Boucek (1956) made detailed observations of Eucharis adscendens in the Czech Republic. The adults emerge in moderately large numbers in early June from the nests of Formica rufa. The males swarm above the nest awaiting the emergence of females. Mating usually takes place immediately the female appears. The eggs are laid in groups of 8-15, near the ants' nest, in the closed flowers of the umbellifer Falcaria vulgaris. They are white, with a distinct petiole at one end.
It appears that eucharitids have highly specific oviposition sites on particular species of plants (Clausen, 1940; Heraty & Darling, 1984). A number (eg Eucharis adscendens, Kapala furcata) oviposit into expanding flower buds, whilst Stilbula montanum oviposits through bracts onto graminaceous spikelets. Another species of Stilbula is known to oviposit into the seed pods of a species of Asteraceae, whilst several tropical species from a variety of genera oviposit into incisions made in large leaves. Another tropical eucharitid lays large numbers of eggs on the underside of a plant's leaves, but one of the most bizarre associations is practised by a Malaysian species of Psilogaster which apparently only oviposits onto leaves on which a species of thrips has already oviposited. The female eucharitid was observed to encircle the thrips eggs with a row of her own eggs. The young thrips, whilst attempting to escape from this cordon, may be boarded by a number of eucharitid planidia which remain on the thysanopteran until it moults (Clausen, 1940). The remainder of the life history of this eucharitid is not known.

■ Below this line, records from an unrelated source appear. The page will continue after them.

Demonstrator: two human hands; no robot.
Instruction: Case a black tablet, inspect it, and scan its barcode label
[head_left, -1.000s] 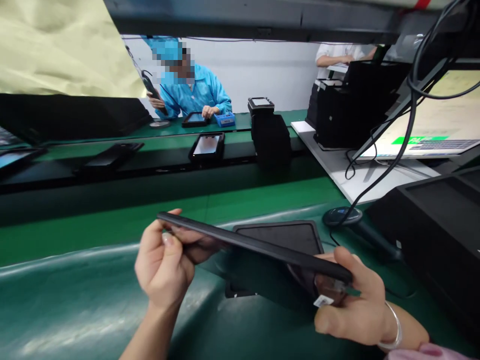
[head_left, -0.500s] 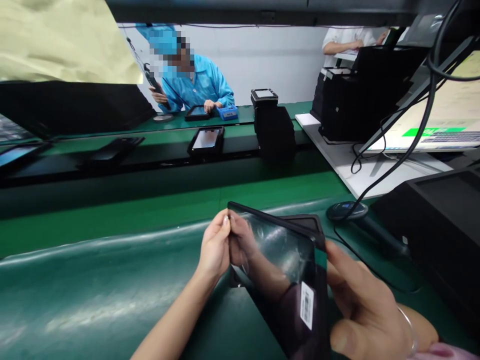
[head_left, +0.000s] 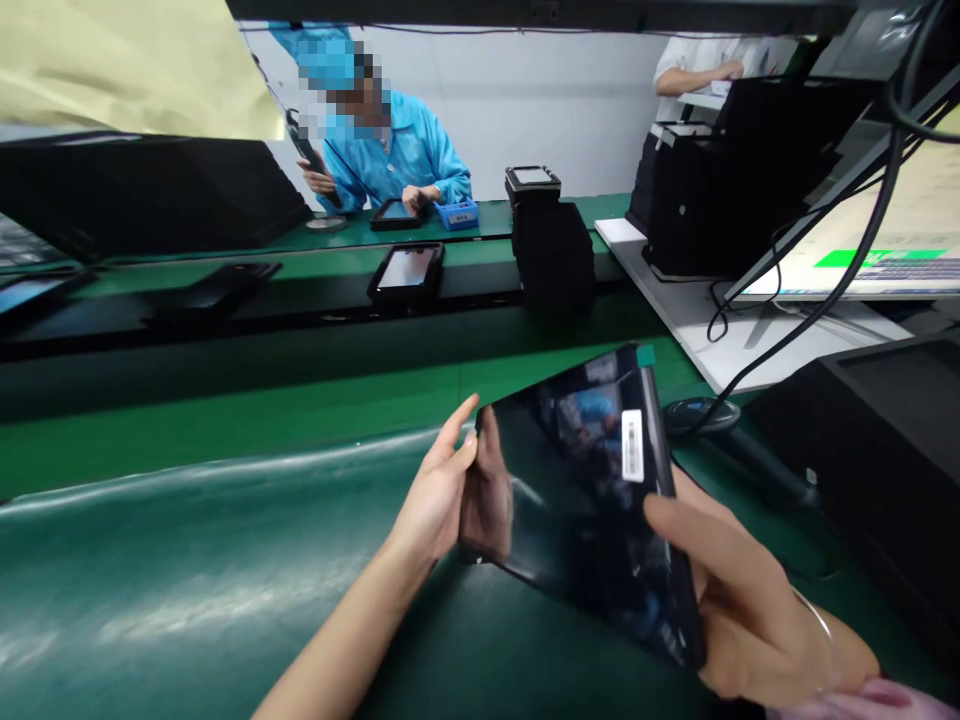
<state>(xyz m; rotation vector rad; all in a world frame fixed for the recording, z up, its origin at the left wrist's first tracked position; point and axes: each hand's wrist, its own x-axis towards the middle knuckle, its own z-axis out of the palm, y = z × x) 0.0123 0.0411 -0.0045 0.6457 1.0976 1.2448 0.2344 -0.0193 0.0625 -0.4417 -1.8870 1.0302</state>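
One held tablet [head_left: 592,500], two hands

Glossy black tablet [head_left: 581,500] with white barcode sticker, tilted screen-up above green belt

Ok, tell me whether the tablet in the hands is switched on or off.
Off, as far as shows: the tablet has a dark glass face with only reflections and a white barcode sticker, held tilted between left hand and right hand.

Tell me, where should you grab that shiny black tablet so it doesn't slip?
Probably by its two opposite edges, from the sides. The tablet is thin, flat and glossy, tilted up off the table; the left hand and right hand pinch its edges this way.
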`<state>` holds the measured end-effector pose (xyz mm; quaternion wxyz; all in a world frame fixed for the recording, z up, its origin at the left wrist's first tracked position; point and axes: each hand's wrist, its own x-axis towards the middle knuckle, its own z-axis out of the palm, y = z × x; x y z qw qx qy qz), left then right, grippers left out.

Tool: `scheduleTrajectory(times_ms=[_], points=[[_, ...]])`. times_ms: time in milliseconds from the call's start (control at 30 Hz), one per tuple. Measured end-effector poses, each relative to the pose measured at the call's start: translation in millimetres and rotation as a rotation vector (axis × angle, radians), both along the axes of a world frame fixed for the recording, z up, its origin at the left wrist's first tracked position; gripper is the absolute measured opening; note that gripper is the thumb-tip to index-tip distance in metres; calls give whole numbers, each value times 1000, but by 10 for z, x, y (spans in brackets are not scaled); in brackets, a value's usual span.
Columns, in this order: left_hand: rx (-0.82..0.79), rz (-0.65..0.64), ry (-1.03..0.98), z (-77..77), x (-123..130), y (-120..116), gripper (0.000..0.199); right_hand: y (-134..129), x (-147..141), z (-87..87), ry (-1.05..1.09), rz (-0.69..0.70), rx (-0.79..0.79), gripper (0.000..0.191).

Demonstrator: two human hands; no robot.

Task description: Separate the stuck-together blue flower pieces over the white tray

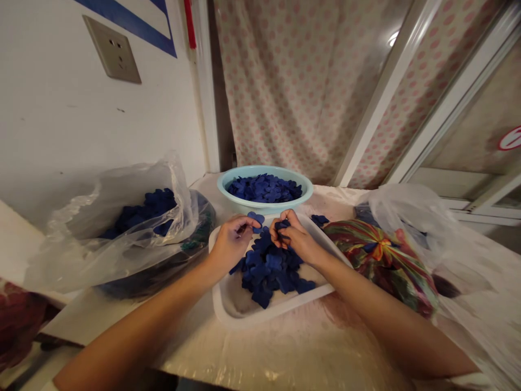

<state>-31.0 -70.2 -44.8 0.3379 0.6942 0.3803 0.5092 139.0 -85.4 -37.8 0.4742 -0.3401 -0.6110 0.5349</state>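
Observation:
Between thumb and fingers, my left hand (233, 240) pinches a dark blue flower-shaped piece (256, 220). My right hand (296, 234) is closed on one or more similar blue pieces (281, 227), partly hidden by the fingers. Both hands are raised over a white tray (228, 315), close together and not touching. A heap of loose blue flower-shaped pieces (268, 266) lies in the tray. Just behind it, a light blue basin (264, 207) holds many more of them.
At the left, an open clear plastic bag (81, 239) contains blue pieces. A colourful striped tied bag (378, 255) sits to the right, beside another clear bag (419, 217). Stray blue pieces (319, 220) lie near the tray's back right corner. A polka-dot curtain (285, 92) hangs behind the table.

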Motion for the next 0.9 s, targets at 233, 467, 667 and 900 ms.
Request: scheduleTrajectory(times_ms=[233, 467, 667, 900], points=[[57, 30, 87, 56, 6, -48, 18, -8, -32, 68, -122, -3, 92, 28], [161, -131, 141, 115, -6, -94, 21, -50, -8, 40, -255, -35, 175, 28], [176, -192, 213, 141, 18, -101, 20, -65, 1, 5, -425, -64, 256, 24], [148, -58, 190, 84, 27, -62, 14, -43, 5, 21, -372, -76, 188, 24]])
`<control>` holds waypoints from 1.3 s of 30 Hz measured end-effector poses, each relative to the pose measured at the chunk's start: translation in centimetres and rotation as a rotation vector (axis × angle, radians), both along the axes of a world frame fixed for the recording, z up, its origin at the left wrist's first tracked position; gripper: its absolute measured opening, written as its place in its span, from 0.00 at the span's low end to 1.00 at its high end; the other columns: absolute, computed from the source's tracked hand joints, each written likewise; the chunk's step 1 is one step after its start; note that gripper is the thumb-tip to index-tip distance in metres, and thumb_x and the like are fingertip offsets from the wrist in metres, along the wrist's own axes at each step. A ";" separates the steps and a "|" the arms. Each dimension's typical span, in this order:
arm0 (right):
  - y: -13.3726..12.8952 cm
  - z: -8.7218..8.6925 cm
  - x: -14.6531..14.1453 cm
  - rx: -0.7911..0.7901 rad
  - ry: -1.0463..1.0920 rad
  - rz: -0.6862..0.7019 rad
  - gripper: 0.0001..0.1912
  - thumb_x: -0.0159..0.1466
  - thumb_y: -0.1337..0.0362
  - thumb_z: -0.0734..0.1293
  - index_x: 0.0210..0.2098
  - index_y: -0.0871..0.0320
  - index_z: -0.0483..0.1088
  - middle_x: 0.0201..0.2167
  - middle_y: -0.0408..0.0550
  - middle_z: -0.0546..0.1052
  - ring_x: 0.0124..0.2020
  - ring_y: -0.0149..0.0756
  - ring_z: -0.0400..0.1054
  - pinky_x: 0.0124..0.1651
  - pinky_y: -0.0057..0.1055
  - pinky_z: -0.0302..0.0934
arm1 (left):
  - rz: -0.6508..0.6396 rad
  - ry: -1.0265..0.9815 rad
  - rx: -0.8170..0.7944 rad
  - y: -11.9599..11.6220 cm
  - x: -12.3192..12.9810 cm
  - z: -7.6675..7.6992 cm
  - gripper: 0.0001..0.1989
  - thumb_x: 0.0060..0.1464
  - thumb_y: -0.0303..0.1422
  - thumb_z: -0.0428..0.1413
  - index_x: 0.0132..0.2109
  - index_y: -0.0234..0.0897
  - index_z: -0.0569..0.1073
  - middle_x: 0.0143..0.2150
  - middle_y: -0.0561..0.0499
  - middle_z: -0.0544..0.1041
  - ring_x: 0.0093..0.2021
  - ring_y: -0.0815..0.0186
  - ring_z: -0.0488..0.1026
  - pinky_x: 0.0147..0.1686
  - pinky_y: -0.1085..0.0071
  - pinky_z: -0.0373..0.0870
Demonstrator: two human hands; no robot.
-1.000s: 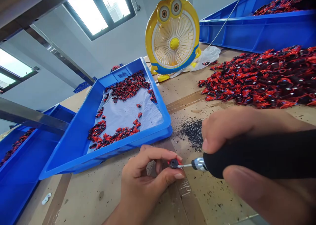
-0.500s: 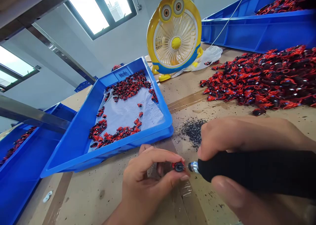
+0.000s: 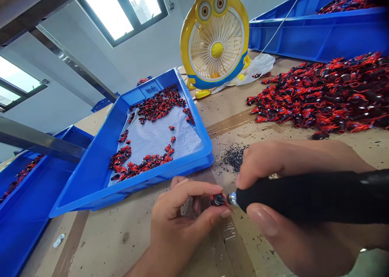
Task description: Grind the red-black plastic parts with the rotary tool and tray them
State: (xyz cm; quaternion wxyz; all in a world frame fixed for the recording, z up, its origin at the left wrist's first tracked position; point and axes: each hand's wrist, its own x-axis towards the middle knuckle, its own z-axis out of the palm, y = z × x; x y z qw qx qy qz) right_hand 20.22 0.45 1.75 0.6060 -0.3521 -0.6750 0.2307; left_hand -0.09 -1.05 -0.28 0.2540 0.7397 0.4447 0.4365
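Between the thumb and forefinger of my left hand [image 3: 182,218] is a small red and black plastic part [image 3: 217,199]. Its dark hollow end faces up and to the right. My right hand [image 3: 291,163] grips a black pen-shaped rotary tool [image 3: 304,196] with a silver collar. The tool's tip meets the part or sits right at it; I cannot tell how deep it goes. Just beyond the right hand's fingers lies a heap of black shavings [image 3: 234,157] on the brown table covering.
A blue tray [image 3: 209,155], lined with white sheeting, holds many similar parts. At the right lies a large pile of red and black parts [image 3: 328,92], with a blue crate [image 3: 319,38] behind. A yellow fan [image 3: 217,50] stands at the back. Another blue tray [image 3: 39,192] is at left.
My right hand has brought the rotary tool leftward, and its tip has closed the gap to the small part. My left hand has barely moved and tilts the part slightly.
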 end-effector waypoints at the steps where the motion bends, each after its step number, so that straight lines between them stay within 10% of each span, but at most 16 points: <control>1: 0.0 0.2 0.3 0.000 0.016 0.016 0.05 0.59 0.65 0.68 0.27 0.54 0.69 0.18 0.33 0.68 0.15 0.21 0.51 0.23 0.28 0.59 | -0.003 0.000 0.006 0.0 0.0 0.0 0.09 0.55 0.28 0.74 0.42 0.44 0.86 0.30 0.57 0.85 0.26 0.70 0.72 0.29 0.73 0.70; 7: -0.8 1.4 0.7 0.101 0.025 -0.016 0.06 0.54 0.71 0.71 0.31 0.55 0.73 0.22 0.41 0.78 0.21 0.26 0.70 0.21 0.26 0.59 | -0.039 -0.011 0.033 0.1 0.2 0.2 0.06 0.57 0.33 0.74 0.42 0.44 0.86 0.31 0.57 0.87 0.26 0.71 0.73 0.32 0.72 0.71; 12: -1.0 1.0 -0.5 0.096 0.118 -0.208 0.05 0.54 0.69 0.69 0.31 0.55 0.73 0.21 0.41 0.75 0.21 0.25 0.67 0.22 0.29 0.55 | -0.027 0.005 0.037 0.1 0.3 0.2 0.06 0.58 0.36 0.74 0.42 0.45 0.86 0.29 0.58 0.85 0.26 0.71 0.73 0.31 0.72 0.69; 19: -1.2 0.5 1.5 0.035 0.022 0.063 0.02 0.63 0.65 0.68 0.34 0.56 0.74 0.25 0.44 0.78 0.23 0.27 0.70 0.22 0.27 0.60 | -0.034 0.018 0.063 0.2 0.2 0.2 0.06 0.59 0.36 0.73 0.42 0.44 0.86 0.29 0.58 0.85 0.26 0.70 0.73 0.32 0.70 0.69; 26: -1.1 0.7 -0.7 0.102 0.100 -0.182 0.07 0.52 0.71 0.70 0.29 0.55 0.70 0.20 0.38 0.72 0.19 0.23 0.63 0.22 0.28 0.54 | -0.040 0.038 0.086 0.3 0.3 0.4 0.05 0.59 0.35 0.73 0.41 0.42 0.85 0.31 0.54 0.87 0.25 0.68 0.75 0.30 0.68 0.71; 39: -0.9 -0.3 -1.4 -0.032 0.098 -0.100 0.05 0.55 0.63 0.66 0.24 0.55 0.68 0.17 0.36 0.65 0.18 0.22 0.54 0.25 0.29 0.53 | -0.040 0.191 0.174 0.2 0.2 0.7 0.08 0.61 0.26 0.69 0.43 0.44 0.82 0.33 0.60 0.88 0.27 0.68 0.75 0.35 0.65 0.68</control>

Ferrière & Kerrich, 1958 (British species, with whole insect figure); Peck, Boucek & Hoffer, 1964 (Central European genera); Heraty, 1985 (North American genera), 1994 (Old World genera), 2002 (World genera).
Boucek, Z. 1956a. A contribution to the biology of Eucharis adscendens (F.) (Hymenoptera). Acta Soc. Zool. bohemoslov. 20:97-99.
Clausen, C.P. 1940. Entomophagous Insects :688pp. McGraw Hill, New York; London.
Ferrière, C.; Kerrich, G.J. 1958. Hymenoptera 2. Chalcidoidea. Section (a) Agaontidae, Leucospidae, Chalcididae, Eucharitidae, Perilampidae, Cleonymidae and Thysanidae. Handbooks for the Identification of British Insects 8(2)(a):40pp, 79 figs, 5 Plates.
Heraty, J.M. 1985. A revision of the Nearctic Eucharitinae (Hymenoptera: Chalcidoidea: Eucharitidae). Proceedings of the Entomological Society of Ontario 116:61-103.
Heraty, J.M. 1994a. Classification and evolution of the Oraseminae in the Old World, including revision of two closely related genera of Eucharitinae (Hymenoptera: Eucharitidae). Life Sciences Contributions, Royal Ontario Museum 157:vii+174pp.
Heraty, J. 2002. A revision of the genera of Eucharitidae (Hymenoptera: Chalcidoidea) of the World. Memoirs of the Entomological Institute 68:367pp.
Heraty, J.M.; Darling, D.C. 1984. Comparative morphology of the planidial larvae of Eucharitidae and Perilampidae (Hymenoptera: Chalcidoidea). Systematic Entomology 9(3):309-328.